Ten years ago, bell hooks astonished readers with Teaching to Transgress: Education as the Practice of Freedom. Now comes Teaching Community: A Pedagogy of Hope - a powerful, visionary work that will enrich our teaching and our lives. Combining critical thinking about education with autobiographical narratives, hooks invites readers to extend the discourse of race, gender, class and nationality beyond the classroom into everyday situations of learning. bell hooks writes candidly about her own experiences. Teaching, she explains, can happen anywhere, any time - not just in college classrooms but in churches, in bookstores, in homes where people get together to share ideas that affect their daily lives.
In Teaching Community bell hooks seeks to theorize from the place of the positive, looking at what works. Writing about struggles to end racism and white supremacy, she makes the useful point that "No one is born a racist. Everyone makes a choice." Teaching Community tells us how we can choose to end racism and create a beloved community. hooks looks at many issues-among them, spirituality in the classroom, white people looking to end racism, and erotic relationships between professors and students. Spirit, struggle, service, love, the ideals of shared knowledge and shared learning - these values motivate progressive social change.

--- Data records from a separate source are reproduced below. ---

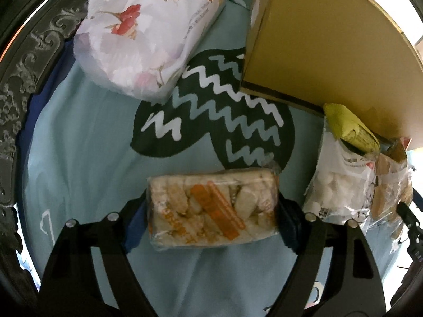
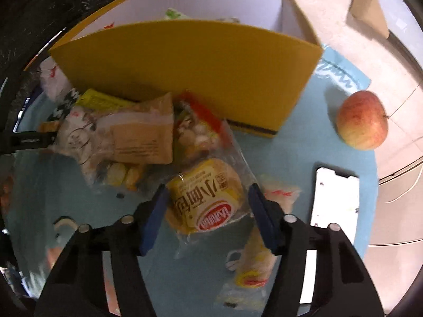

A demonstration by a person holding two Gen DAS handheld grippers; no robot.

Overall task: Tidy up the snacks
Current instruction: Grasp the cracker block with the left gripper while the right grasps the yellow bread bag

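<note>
A rice cracker pack (image 1: 211,208) is clamped between the jaws of the left gripper (image 1: 211,211), above the pale blue cloth (image 1: 87,163) on the tabletop. The right gripper (image 2: 208,211) is held with jaws spread around a small bread packet (image 2: 205,198), contact unclear. The yellow box (image 2: 190,79) stands at 12 o'clock, an apple (image 2: 362,120) at 2 o'clock, a phone (image 2: 334,198) at 3 o'clock. A heap of snack bags (image 2: 127,140) lies at 10 o'clock.
</note>
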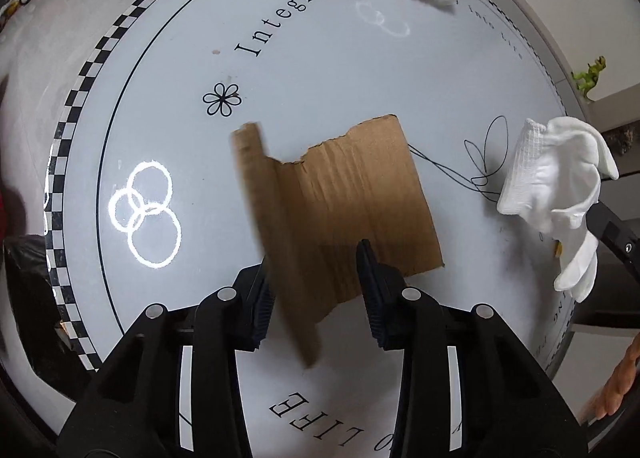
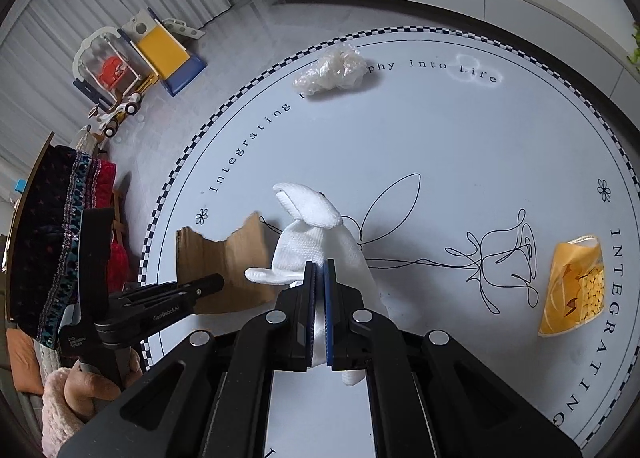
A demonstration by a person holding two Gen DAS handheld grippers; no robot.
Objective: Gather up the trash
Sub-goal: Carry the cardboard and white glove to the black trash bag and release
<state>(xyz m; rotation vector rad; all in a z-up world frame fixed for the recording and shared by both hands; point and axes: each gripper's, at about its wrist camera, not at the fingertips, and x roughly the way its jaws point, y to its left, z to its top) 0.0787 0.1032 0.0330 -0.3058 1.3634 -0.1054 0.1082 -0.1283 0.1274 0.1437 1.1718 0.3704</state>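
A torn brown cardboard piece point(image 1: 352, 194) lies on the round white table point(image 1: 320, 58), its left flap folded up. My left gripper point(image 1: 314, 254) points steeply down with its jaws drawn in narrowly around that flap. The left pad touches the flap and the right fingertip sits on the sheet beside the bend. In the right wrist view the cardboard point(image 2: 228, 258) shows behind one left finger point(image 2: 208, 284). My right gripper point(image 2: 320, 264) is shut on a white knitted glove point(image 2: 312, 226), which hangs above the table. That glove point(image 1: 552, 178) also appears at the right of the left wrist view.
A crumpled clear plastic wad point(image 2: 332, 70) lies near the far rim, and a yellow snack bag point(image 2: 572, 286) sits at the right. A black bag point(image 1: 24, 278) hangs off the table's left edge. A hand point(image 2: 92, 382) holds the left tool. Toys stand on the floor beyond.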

Teachers of vision know that democratic education can never be confined to a classroom. Teaching - so often undervalued in our society -- can be a joyous and inclusive activity. bell hooks shows the way. "When teachers teach with love, combining care, commitment, knowledge, responsibility, respect, and trust, we are often able to enter the classroom and go straight to the heart of the matter, which is knowing what to do on any given day to create the best climate for learning."
Readers of hooks's prolific body of work on feminism, racism, cultural politics, art and education will find much that is familiar here. Grounded in autobiography and storytelling and written for an intelligent lay audience, these essays exhort readers to keep up the struggle in difficult times. A distinguishing characteristic of hooks's work is the challenge to recognize, confront and overcome "white supremacist capitalist patriarchy," a recurring phrase that captures her hallmark theme: oppression occurs at the intersections of race, gender and the dominant economic system. This work updates her thinking with post-September 11 reflections on domination and hope, and contains refreshingly original thinking about spirituality, family values and even erotic relationships between professors and students. hooks, a self-defined "[l]eftist dissident feminist black intellectual," embodies the clash of 20th-century cultural politics. She writes candidly about her own racially segregated youth, her struggles to overcome discrimination in the academic workplace and her efforts to find common ground with white feminists. hooks's voice is unique in that she manages to balance a relentless critique of oppressive forces in society with the open invitation to participate in "beloved communities where there is no domination." Containing more inspiration than concrete strategies, the book may leave practicing teachers wanting more in the way of specifics about how to practice antiracist pedagogy, transform classrooms and bring about a just society. But the author's clear and consistent voice for progressive, democratic education adds an important dimension to society's thinking about shared values and the creation of a loving and fair community. (Oct.) Copyright 2003 Reed Business Information.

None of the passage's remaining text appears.